Exercise description =>
Write out the data exactly from its first line onward, ending with the line in which "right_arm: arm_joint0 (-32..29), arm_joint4" appears.

Start of Block

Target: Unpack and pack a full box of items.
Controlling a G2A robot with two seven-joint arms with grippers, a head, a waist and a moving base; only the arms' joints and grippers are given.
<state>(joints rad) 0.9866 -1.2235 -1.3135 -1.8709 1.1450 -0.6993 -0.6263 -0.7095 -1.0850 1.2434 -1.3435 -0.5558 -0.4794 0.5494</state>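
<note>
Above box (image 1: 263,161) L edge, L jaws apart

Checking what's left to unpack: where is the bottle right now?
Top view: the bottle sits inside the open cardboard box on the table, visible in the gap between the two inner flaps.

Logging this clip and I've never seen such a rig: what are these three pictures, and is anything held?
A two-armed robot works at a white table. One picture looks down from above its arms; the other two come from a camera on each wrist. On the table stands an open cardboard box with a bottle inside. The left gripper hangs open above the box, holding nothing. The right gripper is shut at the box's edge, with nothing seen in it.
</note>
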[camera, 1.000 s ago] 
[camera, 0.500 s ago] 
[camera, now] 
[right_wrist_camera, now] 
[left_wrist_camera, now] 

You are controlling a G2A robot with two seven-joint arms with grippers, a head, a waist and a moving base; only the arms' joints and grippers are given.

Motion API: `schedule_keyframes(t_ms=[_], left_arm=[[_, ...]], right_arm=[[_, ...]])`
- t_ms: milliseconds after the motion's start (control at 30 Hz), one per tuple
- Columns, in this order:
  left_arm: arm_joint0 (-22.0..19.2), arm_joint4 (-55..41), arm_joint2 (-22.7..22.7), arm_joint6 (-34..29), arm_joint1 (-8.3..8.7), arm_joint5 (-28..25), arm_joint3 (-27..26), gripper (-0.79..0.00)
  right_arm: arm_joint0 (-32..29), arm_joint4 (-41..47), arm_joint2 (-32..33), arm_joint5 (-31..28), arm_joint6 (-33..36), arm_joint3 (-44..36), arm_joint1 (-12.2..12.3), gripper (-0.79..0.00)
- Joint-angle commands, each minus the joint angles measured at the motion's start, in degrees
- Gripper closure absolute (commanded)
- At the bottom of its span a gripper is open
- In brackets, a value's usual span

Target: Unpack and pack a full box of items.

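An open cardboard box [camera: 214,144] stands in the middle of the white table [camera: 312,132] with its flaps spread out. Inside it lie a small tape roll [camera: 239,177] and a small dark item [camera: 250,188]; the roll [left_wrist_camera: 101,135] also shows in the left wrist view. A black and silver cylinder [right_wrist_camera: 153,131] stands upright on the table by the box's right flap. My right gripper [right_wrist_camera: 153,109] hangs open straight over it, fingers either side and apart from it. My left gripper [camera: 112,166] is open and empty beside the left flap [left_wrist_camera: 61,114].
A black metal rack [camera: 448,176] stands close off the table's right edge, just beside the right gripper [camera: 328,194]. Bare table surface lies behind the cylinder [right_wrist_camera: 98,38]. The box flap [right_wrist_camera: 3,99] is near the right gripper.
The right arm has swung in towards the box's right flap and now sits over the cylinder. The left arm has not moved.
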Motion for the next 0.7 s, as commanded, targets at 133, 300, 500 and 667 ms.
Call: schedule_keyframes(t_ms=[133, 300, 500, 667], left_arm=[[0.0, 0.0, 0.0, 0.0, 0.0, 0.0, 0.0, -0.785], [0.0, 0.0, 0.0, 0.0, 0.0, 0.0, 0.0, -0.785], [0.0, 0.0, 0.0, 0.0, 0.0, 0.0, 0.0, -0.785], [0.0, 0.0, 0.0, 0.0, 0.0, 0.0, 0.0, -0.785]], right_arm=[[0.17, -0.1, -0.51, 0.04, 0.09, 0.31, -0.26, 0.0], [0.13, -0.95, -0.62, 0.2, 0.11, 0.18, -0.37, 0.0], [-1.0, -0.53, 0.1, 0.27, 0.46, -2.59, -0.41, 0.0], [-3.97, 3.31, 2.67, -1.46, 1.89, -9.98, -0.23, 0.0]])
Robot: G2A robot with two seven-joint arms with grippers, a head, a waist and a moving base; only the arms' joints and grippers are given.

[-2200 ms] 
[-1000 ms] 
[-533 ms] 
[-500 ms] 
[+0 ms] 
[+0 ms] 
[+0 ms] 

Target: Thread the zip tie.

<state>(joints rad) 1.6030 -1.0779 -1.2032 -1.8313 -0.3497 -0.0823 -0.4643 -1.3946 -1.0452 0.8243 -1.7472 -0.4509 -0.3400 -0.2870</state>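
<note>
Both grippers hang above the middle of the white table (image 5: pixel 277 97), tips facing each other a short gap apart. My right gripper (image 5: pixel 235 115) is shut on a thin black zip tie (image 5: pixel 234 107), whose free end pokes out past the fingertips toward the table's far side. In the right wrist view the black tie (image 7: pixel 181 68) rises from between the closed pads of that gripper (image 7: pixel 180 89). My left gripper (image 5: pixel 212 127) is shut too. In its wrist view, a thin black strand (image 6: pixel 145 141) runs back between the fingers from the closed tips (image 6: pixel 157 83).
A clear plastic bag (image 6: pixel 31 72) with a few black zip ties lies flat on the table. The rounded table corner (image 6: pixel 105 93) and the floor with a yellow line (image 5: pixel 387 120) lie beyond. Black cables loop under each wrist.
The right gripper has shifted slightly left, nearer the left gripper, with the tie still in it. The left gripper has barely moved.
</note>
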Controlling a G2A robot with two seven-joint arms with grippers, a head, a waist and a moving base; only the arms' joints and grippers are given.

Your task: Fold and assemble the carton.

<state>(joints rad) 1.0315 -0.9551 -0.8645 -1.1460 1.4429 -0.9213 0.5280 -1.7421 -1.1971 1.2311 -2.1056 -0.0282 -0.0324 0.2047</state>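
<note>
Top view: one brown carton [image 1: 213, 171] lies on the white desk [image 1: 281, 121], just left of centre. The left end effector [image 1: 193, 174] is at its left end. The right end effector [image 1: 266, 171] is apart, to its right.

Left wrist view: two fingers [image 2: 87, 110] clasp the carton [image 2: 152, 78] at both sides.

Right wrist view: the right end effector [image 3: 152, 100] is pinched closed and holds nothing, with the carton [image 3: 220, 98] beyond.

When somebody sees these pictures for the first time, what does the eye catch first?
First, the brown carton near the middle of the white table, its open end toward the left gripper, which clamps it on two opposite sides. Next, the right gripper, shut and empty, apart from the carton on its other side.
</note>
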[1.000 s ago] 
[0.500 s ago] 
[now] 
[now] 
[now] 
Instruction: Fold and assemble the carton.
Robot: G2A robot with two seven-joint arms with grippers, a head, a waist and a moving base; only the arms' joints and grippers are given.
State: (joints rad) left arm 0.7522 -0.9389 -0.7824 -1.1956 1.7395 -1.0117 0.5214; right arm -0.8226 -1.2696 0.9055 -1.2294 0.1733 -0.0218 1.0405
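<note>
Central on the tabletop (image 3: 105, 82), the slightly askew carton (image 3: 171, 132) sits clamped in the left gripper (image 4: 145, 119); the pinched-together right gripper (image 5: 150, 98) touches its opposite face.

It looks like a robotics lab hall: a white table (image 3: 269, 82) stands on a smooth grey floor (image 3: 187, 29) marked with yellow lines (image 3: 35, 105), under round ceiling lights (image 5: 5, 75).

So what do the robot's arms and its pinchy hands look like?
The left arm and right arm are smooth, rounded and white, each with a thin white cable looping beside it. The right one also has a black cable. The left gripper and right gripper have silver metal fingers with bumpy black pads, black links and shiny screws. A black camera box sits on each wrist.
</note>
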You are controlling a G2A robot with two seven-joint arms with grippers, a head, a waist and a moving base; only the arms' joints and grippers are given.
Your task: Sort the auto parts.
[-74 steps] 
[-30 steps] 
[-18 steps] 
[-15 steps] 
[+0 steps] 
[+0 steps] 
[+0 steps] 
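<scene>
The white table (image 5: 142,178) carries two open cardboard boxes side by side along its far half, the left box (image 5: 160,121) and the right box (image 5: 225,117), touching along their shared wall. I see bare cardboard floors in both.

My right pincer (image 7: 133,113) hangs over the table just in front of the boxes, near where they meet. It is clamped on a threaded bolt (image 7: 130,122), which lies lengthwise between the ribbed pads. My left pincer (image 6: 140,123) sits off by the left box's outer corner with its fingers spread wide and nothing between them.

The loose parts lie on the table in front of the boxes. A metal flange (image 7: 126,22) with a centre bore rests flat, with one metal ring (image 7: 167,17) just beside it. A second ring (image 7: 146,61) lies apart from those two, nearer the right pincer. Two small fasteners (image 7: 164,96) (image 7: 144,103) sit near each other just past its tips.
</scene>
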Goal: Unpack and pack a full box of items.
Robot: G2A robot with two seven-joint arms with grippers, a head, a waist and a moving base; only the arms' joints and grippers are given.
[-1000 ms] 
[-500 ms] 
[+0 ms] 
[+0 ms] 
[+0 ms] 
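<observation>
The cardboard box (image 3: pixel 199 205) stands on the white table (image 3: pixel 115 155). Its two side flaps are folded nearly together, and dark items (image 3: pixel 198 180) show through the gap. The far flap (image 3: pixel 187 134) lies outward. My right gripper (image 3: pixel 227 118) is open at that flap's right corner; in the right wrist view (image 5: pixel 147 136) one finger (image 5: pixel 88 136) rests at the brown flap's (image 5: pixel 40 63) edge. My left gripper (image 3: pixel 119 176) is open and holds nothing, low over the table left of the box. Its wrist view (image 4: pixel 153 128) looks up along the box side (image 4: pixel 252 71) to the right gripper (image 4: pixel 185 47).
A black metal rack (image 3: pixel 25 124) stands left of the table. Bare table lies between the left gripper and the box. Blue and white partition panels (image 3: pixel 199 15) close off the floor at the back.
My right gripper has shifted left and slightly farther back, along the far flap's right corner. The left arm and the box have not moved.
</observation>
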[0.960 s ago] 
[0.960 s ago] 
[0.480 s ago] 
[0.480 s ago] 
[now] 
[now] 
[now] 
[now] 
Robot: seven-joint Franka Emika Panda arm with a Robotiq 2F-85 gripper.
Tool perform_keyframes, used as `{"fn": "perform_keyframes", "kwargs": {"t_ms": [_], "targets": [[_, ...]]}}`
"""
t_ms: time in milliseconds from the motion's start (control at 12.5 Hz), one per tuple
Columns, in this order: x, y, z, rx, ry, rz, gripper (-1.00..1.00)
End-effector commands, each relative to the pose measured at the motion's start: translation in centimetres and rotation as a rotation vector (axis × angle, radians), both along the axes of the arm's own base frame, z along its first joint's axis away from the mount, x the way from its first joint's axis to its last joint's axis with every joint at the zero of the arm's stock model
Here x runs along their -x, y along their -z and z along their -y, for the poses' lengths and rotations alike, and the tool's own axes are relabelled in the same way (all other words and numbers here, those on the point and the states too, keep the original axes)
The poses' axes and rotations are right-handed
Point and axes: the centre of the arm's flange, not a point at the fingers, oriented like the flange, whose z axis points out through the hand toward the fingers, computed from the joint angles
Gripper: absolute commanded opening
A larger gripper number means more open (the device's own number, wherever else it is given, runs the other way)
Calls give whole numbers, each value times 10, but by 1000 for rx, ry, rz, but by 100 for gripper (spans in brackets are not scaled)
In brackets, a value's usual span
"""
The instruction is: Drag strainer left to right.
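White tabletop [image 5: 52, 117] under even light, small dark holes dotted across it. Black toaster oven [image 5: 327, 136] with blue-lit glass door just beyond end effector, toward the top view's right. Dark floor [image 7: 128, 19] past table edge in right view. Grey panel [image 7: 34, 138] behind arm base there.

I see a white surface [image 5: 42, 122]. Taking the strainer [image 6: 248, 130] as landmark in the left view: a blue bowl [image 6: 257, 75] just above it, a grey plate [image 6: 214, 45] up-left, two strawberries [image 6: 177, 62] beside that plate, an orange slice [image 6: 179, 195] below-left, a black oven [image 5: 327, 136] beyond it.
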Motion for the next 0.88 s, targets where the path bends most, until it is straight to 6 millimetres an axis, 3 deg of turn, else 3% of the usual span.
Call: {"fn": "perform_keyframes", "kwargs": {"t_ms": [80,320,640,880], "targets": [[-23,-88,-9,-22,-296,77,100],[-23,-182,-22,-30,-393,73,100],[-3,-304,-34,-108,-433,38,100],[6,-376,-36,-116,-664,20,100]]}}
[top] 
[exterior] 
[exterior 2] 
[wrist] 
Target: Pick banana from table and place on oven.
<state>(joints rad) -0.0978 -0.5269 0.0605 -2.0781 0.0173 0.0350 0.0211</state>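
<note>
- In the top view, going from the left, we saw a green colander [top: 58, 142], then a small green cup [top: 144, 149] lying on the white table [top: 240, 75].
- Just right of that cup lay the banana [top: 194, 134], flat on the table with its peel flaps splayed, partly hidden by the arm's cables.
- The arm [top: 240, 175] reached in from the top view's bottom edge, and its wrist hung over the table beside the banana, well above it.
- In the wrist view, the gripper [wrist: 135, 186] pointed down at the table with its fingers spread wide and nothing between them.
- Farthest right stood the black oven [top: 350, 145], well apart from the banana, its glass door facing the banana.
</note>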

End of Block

Completed exercise =>
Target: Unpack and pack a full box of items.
Controlling a G2A robot with two seven-joint arms with grippers, a head, a waist and a moving base; only the arms' joints and grippers are given.
<state>(joints rad) 0.9866 -1.2235 -1.3135 -1.8709 1.1450 -0.6993 -0.6263 -0.7095 -1.0850 1.2434 -1.3435 -0.5558 -0.4794 0.5494</state>
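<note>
Above box (image 1: 263,161) L edge, L jaws apart

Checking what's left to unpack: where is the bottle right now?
Top view: the bottle sits inside the open cardboard box on the table, visible in the gap between the two inner flaps.

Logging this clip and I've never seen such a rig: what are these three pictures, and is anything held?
A two-armed robot works at a white table. One picture looks down from above its arms; the other two come from a camera on each wrist. On the table stands an open cardboard box with a bottle inside. The left gripper hangs open above the box, holding nothing. The right gripper is shut at the box's edge, with nothing seen in it.
</note>
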[camera, 1.000 s ago] 
[camera, 0.500 s ago] 
[camera, now] 
[right_wrist_camera, now] 
[left_wrist_camera, now] 

You are controlling a G2A robot with two seven-joint arms with grippers, a head, a waist and a moving base; only the arms' joints and grippers are given.

Motion API: `schedule_keyframes(t_ms=[_], left_arm=[[_, ...]], right_arm=[[_, ...]])`
- t_ms: milliseconds after the motion's start (control at 30 Hz), one per tuple
- Columns, in this order:
  left_arm: arm_joint0 (-22.0..19.2), arm_joint4 (-55..41), arm_joint2 (-22.7..22.7), arm_joint6 (-34..29), arm_joint1 (-8.3..8.7), arm_joint5 (-28..25), arm_joint3 (-27..26), gripper (-0.79..0.00)
  right_arm: arm_joint0 (-32..29), arm_joint4 (-41..47), arm_joint2 (-32..33), arm_joint5 (-31..28), arm_joint6 (-33..36), arm_joint3 (-44..36), arm_joint1 (-12.2..12.3), gripper (-0.79..0.00)

This exercise requires no additional answer.